Monday, August 13, 2007

The evil of big Pharma

Ben Goldacre appears to be running a series on how pharmaceutical corporations contribute to the high cost of health care in the Guardian: Evil ways of the drug companies Spectacularly expensive cost of trial and error

In this post I will discuss the first article where he gives three reasons for thinking that Big Pharma are unethical,

1.

They spent only 14% of that money on research and development, but 31% on marketing and administration. They are very careful not to let anyone see how much goes on marketing and on administration. Whenever you hear the drug companies explaining why they have to charge so much for their products - perhaps as they are denying their lifesaving Aids drugs to the 20 million HIV-positive people in Africa - the plea is that they need money to develop new drugs. That's not true if they spend twice as much on marketing as on research and development. This unhappy collision of facts makes them look very evil indeed.


2.
They also charge this money in slightly evil ways. Drugs have 10 years "on patent." Loratadine is an effective antihistamine drug that does not cause drowsiness. Before the patent ran out, the price of this drug, by Schering-Plough, was raised 13 times in the US in just five years, increasing by over 50%. This is not a price rise in keeping with inflation. This is evil.


3.
Me-too drugs are an inevitable function of research driven by a market: they are rough copies of drugs made by another company, but they are different enough for a manufacturer to claim its own patent.

They need to be tested and marketed just like a new drug; but for all that effort they generally don't represent a significant breakthrough in human health. They are merely a breakthrough in making money. Again, you have to admit, that is reasonably evil.
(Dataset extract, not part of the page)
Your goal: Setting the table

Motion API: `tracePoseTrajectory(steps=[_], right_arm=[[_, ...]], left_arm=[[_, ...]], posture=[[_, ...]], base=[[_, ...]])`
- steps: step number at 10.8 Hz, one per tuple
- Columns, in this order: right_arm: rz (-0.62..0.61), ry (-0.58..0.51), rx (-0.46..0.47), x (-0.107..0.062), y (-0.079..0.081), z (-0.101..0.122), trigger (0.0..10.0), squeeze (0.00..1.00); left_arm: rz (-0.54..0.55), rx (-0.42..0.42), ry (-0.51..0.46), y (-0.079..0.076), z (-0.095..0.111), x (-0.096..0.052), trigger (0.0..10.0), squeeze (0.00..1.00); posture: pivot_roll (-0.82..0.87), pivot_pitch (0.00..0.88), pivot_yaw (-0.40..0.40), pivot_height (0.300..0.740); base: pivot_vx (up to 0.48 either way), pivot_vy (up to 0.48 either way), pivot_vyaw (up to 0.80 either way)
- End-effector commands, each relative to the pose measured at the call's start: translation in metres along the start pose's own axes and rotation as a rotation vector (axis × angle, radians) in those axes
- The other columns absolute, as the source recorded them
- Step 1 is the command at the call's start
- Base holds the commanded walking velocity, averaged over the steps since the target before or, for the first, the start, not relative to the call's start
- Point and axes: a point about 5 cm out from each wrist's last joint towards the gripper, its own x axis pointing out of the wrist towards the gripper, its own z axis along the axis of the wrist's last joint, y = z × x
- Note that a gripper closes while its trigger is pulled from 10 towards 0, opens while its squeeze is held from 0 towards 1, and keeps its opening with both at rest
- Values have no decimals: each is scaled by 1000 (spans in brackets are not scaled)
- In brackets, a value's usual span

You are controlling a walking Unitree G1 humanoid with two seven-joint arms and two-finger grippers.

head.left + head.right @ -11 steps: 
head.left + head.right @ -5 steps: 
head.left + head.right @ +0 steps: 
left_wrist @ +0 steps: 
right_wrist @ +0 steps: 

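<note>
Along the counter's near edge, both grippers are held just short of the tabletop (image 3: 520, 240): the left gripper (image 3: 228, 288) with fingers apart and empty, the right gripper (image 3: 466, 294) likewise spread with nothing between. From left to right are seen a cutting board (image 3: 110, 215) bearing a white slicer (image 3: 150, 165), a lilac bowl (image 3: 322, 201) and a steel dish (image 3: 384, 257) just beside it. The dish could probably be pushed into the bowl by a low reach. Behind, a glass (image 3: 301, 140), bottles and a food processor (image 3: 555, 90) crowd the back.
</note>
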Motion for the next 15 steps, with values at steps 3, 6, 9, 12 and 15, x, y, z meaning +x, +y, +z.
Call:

What Goldacre really seems to be reacting to is the running of pharmaceutical corporations as profit making companies. I'm happy to agree, there seems to be something troublesome about profit making from human misery, which inevitably is what Pharma companies are doing. But there is something powerful to the idea that we need profit making and taking to give incentives to take the risks inherent in developing new medication. I'm more inclined to think that what we need is a different incentive structures along the lines suggested by Pogge, rather than removal of pharma as profit making companies. Of course there is the bigger question as well, how much new medicine do we really need?